== Work to complete ==
When you reach the line containing "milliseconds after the" in the entries below, start writing out each line exactly, and stop after the line containing "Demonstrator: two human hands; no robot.".
====== Source records
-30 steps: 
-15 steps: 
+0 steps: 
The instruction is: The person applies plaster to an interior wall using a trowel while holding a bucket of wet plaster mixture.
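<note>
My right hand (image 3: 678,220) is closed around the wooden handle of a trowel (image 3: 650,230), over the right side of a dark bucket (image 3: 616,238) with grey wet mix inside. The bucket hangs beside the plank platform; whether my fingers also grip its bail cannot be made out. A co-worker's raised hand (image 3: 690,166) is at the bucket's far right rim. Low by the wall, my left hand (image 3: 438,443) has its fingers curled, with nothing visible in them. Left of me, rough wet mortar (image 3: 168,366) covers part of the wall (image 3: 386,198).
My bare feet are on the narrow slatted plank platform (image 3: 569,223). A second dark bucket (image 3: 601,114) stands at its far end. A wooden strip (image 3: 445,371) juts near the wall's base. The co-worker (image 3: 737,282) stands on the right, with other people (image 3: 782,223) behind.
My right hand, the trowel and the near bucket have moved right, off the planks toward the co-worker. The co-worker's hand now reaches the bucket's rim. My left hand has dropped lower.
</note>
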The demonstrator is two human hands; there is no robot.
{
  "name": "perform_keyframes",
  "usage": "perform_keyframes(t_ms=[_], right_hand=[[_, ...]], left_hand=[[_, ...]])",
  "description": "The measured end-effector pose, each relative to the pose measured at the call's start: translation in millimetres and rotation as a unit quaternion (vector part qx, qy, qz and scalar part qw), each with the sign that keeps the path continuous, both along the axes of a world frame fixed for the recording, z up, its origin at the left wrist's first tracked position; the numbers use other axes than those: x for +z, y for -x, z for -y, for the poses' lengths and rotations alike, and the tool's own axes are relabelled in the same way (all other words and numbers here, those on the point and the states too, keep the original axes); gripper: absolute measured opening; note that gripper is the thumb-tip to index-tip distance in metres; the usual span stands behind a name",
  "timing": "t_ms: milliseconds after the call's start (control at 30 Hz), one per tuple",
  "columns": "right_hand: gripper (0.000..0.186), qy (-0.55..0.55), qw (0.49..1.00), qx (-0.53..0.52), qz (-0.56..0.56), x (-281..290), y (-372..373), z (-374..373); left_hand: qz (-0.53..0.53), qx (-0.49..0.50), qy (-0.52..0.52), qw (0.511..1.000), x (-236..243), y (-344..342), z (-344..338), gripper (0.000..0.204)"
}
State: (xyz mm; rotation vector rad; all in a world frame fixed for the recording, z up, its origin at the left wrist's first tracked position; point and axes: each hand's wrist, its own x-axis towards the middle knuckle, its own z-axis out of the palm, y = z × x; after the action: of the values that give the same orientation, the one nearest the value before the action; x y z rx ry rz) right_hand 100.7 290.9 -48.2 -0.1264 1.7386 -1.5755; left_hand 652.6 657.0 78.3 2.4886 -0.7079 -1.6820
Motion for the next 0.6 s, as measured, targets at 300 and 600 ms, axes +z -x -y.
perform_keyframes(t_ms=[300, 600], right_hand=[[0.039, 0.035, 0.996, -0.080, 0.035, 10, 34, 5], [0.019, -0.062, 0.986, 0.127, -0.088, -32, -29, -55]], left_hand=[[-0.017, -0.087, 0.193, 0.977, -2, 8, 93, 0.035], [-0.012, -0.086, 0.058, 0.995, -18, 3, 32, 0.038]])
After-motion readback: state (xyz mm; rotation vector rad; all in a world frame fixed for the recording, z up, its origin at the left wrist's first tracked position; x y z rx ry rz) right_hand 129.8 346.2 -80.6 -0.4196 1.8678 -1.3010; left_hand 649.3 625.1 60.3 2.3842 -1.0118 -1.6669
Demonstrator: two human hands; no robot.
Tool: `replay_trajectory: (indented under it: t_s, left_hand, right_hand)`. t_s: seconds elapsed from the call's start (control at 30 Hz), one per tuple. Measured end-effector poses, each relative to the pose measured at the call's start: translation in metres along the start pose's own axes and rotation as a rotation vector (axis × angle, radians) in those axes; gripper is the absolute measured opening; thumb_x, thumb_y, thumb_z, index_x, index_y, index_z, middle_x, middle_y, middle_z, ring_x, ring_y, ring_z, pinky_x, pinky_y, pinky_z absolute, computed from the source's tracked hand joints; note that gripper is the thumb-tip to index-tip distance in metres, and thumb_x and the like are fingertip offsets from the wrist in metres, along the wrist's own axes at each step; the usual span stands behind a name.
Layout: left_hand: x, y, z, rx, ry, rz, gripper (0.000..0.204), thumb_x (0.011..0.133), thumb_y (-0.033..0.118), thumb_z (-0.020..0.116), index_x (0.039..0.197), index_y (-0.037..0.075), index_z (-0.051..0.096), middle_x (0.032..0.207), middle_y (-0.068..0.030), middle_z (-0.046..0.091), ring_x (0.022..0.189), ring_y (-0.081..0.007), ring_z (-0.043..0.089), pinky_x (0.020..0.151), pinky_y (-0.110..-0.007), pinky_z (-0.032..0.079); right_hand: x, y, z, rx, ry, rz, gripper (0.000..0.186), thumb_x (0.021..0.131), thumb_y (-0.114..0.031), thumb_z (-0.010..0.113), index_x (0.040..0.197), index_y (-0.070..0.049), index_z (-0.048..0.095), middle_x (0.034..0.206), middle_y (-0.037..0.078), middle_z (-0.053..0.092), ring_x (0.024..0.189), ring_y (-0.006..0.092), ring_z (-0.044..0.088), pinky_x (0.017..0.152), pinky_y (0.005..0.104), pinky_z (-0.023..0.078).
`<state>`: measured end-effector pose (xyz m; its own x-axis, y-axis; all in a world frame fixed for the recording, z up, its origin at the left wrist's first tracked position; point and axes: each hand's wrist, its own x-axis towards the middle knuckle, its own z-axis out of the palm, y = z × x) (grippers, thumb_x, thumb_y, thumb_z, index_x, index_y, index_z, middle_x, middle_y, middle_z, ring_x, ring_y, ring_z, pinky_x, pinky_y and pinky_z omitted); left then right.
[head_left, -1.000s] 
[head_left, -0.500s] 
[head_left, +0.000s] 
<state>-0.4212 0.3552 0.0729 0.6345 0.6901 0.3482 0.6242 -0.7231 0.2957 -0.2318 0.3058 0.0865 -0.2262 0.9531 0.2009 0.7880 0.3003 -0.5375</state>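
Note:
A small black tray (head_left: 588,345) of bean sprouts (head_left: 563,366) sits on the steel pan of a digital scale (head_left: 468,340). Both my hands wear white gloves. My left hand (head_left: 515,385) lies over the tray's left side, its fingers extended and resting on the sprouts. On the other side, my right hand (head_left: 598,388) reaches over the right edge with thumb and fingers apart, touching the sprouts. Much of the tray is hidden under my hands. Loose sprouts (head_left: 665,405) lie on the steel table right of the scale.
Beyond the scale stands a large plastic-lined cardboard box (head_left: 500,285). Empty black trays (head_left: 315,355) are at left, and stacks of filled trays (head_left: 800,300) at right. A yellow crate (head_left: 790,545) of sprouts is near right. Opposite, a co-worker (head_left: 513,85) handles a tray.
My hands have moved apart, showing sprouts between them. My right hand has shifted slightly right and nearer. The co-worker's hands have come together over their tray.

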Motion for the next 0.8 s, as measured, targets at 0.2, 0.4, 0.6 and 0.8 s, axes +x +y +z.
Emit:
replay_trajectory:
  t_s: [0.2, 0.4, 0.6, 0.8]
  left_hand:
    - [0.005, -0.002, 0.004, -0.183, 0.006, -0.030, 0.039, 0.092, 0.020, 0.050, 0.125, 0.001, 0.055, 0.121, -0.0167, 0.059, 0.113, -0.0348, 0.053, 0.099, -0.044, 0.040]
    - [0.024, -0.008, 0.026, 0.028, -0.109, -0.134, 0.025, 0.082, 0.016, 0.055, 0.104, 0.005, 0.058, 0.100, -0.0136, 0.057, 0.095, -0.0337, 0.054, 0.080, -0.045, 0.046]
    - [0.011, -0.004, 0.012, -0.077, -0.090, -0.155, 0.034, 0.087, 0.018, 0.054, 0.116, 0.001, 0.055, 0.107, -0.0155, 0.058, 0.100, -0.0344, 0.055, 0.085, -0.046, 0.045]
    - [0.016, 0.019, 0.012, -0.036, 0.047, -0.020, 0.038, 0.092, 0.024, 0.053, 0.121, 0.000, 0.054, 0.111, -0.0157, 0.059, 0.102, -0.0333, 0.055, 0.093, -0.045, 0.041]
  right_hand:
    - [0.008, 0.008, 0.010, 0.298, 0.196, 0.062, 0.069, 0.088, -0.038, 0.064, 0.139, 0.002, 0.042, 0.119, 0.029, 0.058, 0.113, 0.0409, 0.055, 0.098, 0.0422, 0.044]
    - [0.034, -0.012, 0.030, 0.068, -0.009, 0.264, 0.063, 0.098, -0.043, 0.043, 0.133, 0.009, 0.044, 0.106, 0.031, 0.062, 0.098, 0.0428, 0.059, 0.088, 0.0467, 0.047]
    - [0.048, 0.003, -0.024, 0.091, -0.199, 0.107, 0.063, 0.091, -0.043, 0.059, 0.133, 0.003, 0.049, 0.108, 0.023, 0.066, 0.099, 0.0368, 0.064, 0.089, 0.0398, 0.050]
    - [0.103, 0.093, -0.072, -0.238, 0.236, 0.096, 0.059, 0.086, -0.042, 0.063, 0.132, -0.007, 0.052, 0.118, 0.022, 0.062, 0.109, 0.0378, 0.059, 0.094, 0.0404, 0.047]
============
== Response to the exercise ==
  "timing": "t_ms: milliseconds after the call's start (control at 30 Hz), one per tuple",
  "columns": "right_hand: gripper (0.000..0.186), qy (-0.55..0.55), qw (0.49..1.00), qx (-0.53..0.52), qz (-0.56..0.56), x (-281..290), y (-372..373), z (-374..373); left_hand: qz (-0.53..0.53), qx (-0.49..0.50), qy (-0.52..0.52), qw (0.511..1.000), x (-236..243), y (-344..342), z (-344..338), gripper (0.000..0.204)"
}
State: (xyz mm; rotation vector rad; all in a world frame fixed for the recording, z up, its origin at the left wrist's first tracked position; point and axes: each hand's wrist, its own x-axis towards the middle knuckle, its own z-axis out of the palm, y = z × x; after the action: of the values that give the same orientation, the one nearest the value before the action; x y z rx ry rz) right_hand 100.7 290.9 -48.2 -0.1264 1.7386 -1.5755; left_hand 652.6 657.0 78.3 2.4886 -0.7079 -1.6820
Motion for the next 0.6 s, as measured, targets at 300 and 600 ms, axes +z -x -y.
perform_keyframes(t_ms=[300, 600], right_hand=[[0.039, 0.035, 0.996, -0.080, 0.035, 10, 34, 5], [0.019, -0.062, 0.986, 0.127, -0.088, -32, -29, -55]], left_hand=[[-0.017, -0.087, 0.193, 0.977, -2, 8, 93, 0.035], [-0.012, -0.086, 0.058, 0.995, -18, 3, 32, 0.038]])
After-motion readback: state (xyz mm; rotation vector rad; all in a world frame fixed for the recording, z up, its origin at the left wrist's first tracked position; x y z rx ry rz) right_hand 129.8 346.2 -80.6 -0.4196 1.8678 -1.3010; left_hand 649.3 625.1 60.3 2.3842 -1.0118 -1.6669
Demonstrator: two human hands; no robot.

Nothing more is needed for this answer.